Nowe prawo w Australii: Prawo pracowników do wyłączenia się

Transparenz: Redaktionell erstellt und geprüft.
Veröffentlicht am

Australia wprowadza prawo dające pracownikom prawo do bycia niedostępnym po pracy w celu zmniejszenia stresu.

Australien führt ein Gesetz ein, das Arbeitnehmern nach Feierabend das Recht auf Nichterreichbarkeit gewährt, um Stress zu reduzieren.
Australia wprowadza prawo dające pracownikom prawo do bycia niedostępnym po pracy w celu zmniejszenia stresu.

Nowe prawo w Australii: Prawo pracowników do wyłączenia się

W Australii wprowadzono poważną innowację, która ma pomóc pracownikom poprawić równowagę między życiem zawodowym a prywatnym. Nowe prawo, które właśnie wchodzi w życie, pozwala milionom pracowników odłączyć się po pracy i nie być już osiągalnymi dla pracodawców. W świecie, w którym ciągła dostępność często powoduje stres i cierpienie psychiczne, prawo to jest dla wielu promykiem nadziei.

W lutym parlament przyjął poprawkę do przepisów dotyczących godziwej pracy, która ustanawia nowe standardy równowagi między życiem zawodowym a prywatnym w Australii. Pracownicy, którzy pracują w średnich i dużych firmach, z radością mogą po pracy wyłączyć telefony komórkowe i nie muszą już po pracy odpowiadać na maile. Nie dotyczy to jednak od razu firm zatrudniających mniej niż 15 pracowników, gdzie regulacje wejdą w życie dopiero za rok. Istnieją jednak wyjątki, takie jak sytuacje awaryjne związane z pracą, w których może być wymagana odpowiednia dostępność.

Ważne głosy w sprawie zmiany prawa

Premier Anthony Albanese w wywiadzie dla australijskiej stacji ABC podkreślił, jak ważne jest, aby ludzie nie musieli być obecni dla swoich pracodawców 24 godziny na dobę. „Chodzi także o zdrowie psychiczne. Ludzie muszą mieć możliwość oderwania się od pracy i znalezienia czasu dla rodzin i własnego życia” – wyjaśnił. Pogląd ten potwierdzają różne badania, które pokazują, że Australia ma raczej słabą równowagę między życiem zawodowym a prywatnym w porównaniu z innymi krajami.

Porównania międzynarodowe wychodzą na jaw: podobne przepisy wprowadzono już w około 25 krajach, w tym we Francji. We Francji od 2017 r. większe firmy mają obowiązek przyznania swoim pracownikom „prawa do wyłączenia się”. Rozwój ten wskazuje na tendencję do większego uwzględniania potrzeb pracowników we współczesnym świecie pracy.

Niemniej jednak nowa ustawa jest krytykowana także ze strony biznesu. Stowarzyszenie branżowe Ai Group wyraziło obawy, nazywając reformę „pośpieszną, nieprzemyślaną i bardzo zagmatwaną”. Twierdzą, że zarówno pracodawcy, jak i pracownicy nie mają obecnie pojęcia, czy mogą kontaktować się ze swoimi współpracownikami poza godzinami pracy, zwłaszcza jeśli chodzi o oferowanie dodatkowych zmian. Taka niepewność może jeszcze bardziej skomplikować środowisko pracy.
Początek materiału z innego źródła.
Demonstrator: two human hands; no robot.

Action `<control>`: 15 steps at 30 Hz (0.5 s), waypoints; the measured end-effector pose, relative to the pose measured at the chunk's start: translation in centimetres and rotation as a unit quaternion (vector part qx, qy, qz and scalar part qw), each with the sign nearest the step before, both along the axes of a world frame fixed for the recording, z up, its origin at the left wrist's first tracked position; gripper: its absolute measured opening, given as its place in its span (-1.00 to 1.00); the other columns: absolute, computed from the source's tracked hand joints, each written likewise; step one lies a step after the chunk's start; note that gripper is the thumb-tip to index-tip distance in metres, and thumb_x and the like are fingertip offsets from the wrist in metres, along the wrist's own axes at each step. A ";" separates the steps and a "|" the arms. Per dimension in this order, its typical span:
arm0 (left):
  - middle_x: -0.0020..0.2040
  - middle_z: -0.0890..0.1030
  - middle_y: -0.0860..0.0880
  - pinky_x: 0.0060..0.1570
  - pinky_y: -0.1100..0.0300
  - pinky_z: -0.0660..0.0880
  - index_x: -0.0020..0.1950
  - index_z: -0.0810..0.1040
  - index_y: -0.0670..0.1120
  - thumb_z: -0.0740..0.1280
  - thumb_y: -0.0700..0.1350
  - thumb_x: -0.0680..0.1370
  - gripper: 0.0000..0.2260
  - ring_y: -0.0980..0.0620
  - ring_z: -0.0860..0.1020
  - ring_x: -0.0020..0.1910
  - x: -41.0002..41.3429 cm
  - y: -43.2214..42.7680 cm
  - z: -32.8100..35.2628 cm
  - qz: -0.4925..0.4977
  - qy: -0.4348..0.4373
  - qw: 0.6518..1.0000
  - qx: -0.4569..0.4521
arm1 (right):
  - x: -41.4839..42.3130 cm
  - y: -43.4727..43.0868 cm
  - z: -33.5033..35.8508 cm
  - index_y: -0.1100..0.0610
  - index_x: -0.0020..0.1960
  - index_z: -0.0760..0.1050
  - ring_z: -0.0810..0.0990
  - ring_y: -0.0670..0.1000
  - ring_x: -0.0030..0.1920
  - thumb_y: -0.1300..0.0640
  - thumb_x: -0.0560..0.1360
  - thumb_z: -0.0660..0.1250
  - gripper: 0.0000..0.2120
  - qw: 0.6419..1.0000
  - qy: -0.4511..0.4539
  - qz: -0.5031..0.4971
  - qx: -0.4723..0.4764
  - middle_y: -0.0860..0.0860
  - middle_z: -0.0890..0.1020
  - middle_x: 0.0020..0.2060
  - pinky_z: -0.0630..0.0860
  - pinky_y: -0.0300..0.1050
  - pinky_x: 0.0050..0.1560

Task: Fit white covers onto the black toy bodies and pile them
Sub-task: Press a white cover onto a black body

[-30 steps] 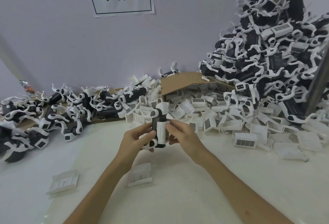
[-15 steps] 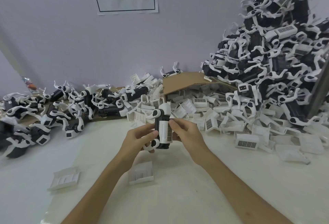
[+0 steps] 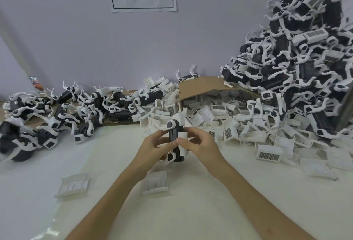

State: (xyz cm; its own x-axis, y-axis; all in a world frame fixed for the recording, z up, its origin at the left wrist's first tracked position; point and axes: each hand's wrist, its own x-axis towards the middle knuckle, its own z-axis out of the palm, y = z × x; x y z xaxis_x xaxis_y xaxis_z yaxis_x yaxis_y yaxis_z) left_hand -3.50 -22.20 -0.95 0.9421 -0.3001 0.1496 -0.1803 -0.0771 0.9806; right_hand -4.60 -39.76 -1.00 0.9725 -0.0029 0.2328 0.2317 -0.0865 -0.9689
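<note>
The desk (image 3: 191,211) carries stock along its far edge and stays bare toward the near edge, probably so the hands have working room. The tall heap of toys (image 3: 305,71) fills the far right corner against the wall, likely as the dumping ground for finished pieces. A lower heap (image 3: 57,117) lies along the far left edge. Between them a tipped cardboard box (image 3: 200,85) spills loose covers (image 3: 238,123) forward, within easy reach.

At mid-desk the left hand (image 3: 152,148) curls round a black toy body (image 3: 174,134) and holds it upright and raised. The right hand (image 3: 202,144) pinches a white cover (image 3: 183,140) against the body's right side. The cover looks partly seated; I judge a firm squeeze is needed.

2 spare covers (image 3: 73,184) (image 3: 155,182) lie flat on the near desk, 1 just below the hands. The route right toward the heap crosses the spilled covers, so a lifted carry seems safer.
</note>
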 end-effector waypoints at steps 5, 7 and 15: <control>0.09 0.72 0.06 -0.32 0.35 0.46 0.26 0.60 0.26 0.46 0.05 0.51 -0.68 0.13 0.66 -0.15 0.0 0.1 0.0 -0.018 -0.004 1.000 -0.003 | 0.1 0.0 -0.1 0.00 0.19 0.53 0.63 -0.05 -0.14 0.12 0.42 0.56 -0.61 1.000 0.009 -0.018 0.019 0.04 0.71 -0.03 0.57 -0.22 -0.10; 0.10 0.71 0.09 -0.32 0.35 0.47 0.29 0.58 0.22 0.47 -0.03 0.55 -0.67 0.13 0.67 -0.12 0.1 0.2 -0.1 -0.015 -0.004 1.000 0.005 | 0.1 0.0 -0.2 0.03 0.17 0.48 0.60 -0.05 -0.17 0.12 0.40 0.57 -0.59 0.999 0.016 -0.024 0.028 0.08 0.70 -0.03 0.54 -0.26 -0.14; 0.06 0.72 0.09 -0.40 0.36 0.39 0.20 0.64 0.22 0.46 -0.07 0.56 -0.73 0.08 0.49 -0.33 0.2 0.2 -0.1 -0.004 -0.015 1.000 -0.003 | 0.1 0.0 -0.1 0.03 -0.02 0.49 0.56 -0.18 -0.32 0.13 0.40 0.58 -0.71 0.997 -0.049 -0.046 -0.027 -0.01 0.69 -0.16 0.47 -0.36 -0.21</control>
State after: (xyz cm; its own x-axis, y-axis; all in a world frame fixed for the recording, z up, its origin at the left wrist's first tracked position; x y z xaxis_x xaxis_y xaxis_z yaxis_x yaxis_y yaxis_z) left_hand -3.32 -22.04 -1.08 0.9343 -0.3077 0.1800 -0.2110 -0.0703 0.9750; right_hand -4.52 -39.72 -1.07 0.9416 -0.0756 0.3281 0.3130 -0.1623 -0.9358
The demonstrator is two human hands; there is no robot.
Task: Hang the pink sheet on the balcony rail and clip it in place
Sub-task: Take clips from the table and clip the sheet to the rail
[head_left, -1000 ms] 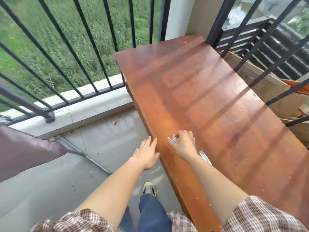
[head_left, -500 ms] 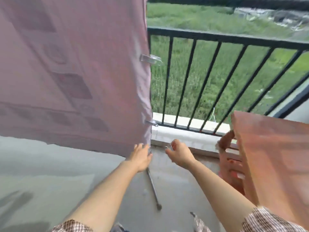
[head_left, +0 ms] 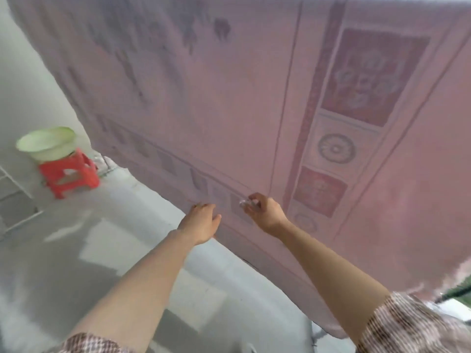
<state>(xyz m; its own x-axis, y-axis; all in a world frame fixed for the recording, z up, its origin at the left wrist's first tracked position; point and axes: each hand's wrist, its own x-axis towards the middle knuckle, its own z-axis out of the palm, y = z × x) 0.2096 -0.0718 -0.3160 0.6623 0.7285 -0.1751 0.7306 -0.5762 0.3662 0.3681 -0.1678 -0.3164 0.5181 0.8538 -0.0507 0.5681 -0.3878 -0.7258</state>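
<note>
You turned from rail; pink sheet [head_left: 229, 98] filled view. R hand [head_left: 265, 211] pinched clear clip [head_left: 244, 203], L hand [head_left: 201, 221] open w/ fingers at sheet.

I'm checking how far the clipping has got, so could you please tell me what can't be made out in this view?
- Balcony rail: hidden behind the pink sheet, whose top is cut off by the frame edge.
- Clips already on the sheet: none visible.
- Small clear clip in the right hand: blurred and mostly covered by the fingers.
- Left hand: at the sheet's lower edge; contact unclear.
</note>
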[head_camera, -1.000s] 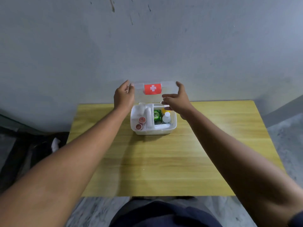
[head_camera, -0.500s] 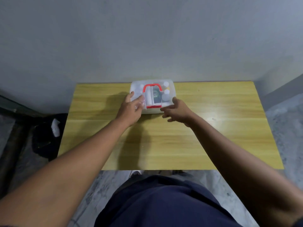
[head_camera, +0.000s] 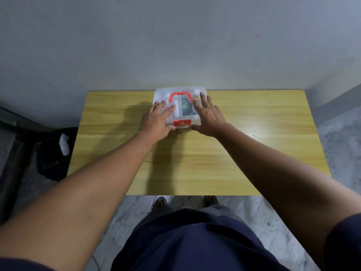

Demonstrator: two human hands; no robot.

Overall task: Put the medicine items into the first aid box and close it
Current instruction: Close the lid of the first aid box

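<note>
- The left hand [head_camera: 156, 120] lies flat, fingers straight and spread, on the left part of the lid of the translucent white plastic first aid box [head_camera: 162, 94]; it grips nothing.
- The right hand [head_camera: 209, 116] presses the lid's right part the same way, fingers extended, thumb low by the front wall.
- Between the hands sit the folded red plastic handle [head_camera: 179, 93] and the red front latch [head_camera: 182, 122] (lid down).
- A green-labelled item [head_camera: 184, 109] shows dimly through the lid, just left of the right fingers.
- Under both wrists lies the yellow wooden table [head_camera: 254, 133].
</note>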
Dla zwięzłego porównania warto rzucić okiem na przepisy obowiązujące w Niemczech. W tym kraju obowiązują jasne wytyczne: jeśli obowiązują określone godziny pracy, zazwyczaj nie jest konieczna dostępność poza tymi godzinami. Istnieją jednak wyjątki w przypadkach takich jak dyżury, gdzie pracownicy mają obowiązek być dyspozycyjni. Jeśli spojrzysz na menedżerów, mogą nawet obowiązywać zobowiązania umowne wymagające od nich dostępności poza normalnymi godzinami pracy.

Wydarzenia w Australii mogą potencjalnie doprowadzić do ponownego przemyślenia decyzji w innych częściach świata, w tym w Niemczech. Równowaga między pracą a czasem wolnym jest głównym czynnikiem wpływającym na zdrowie psychiczne i ogólne samopoczucie pracowników. Czas pokaże, jak ta zmiana prawa wpłynie na kulturę pracy w Australii i czy podobne rozwiązania zyskają na sile w innych krajach.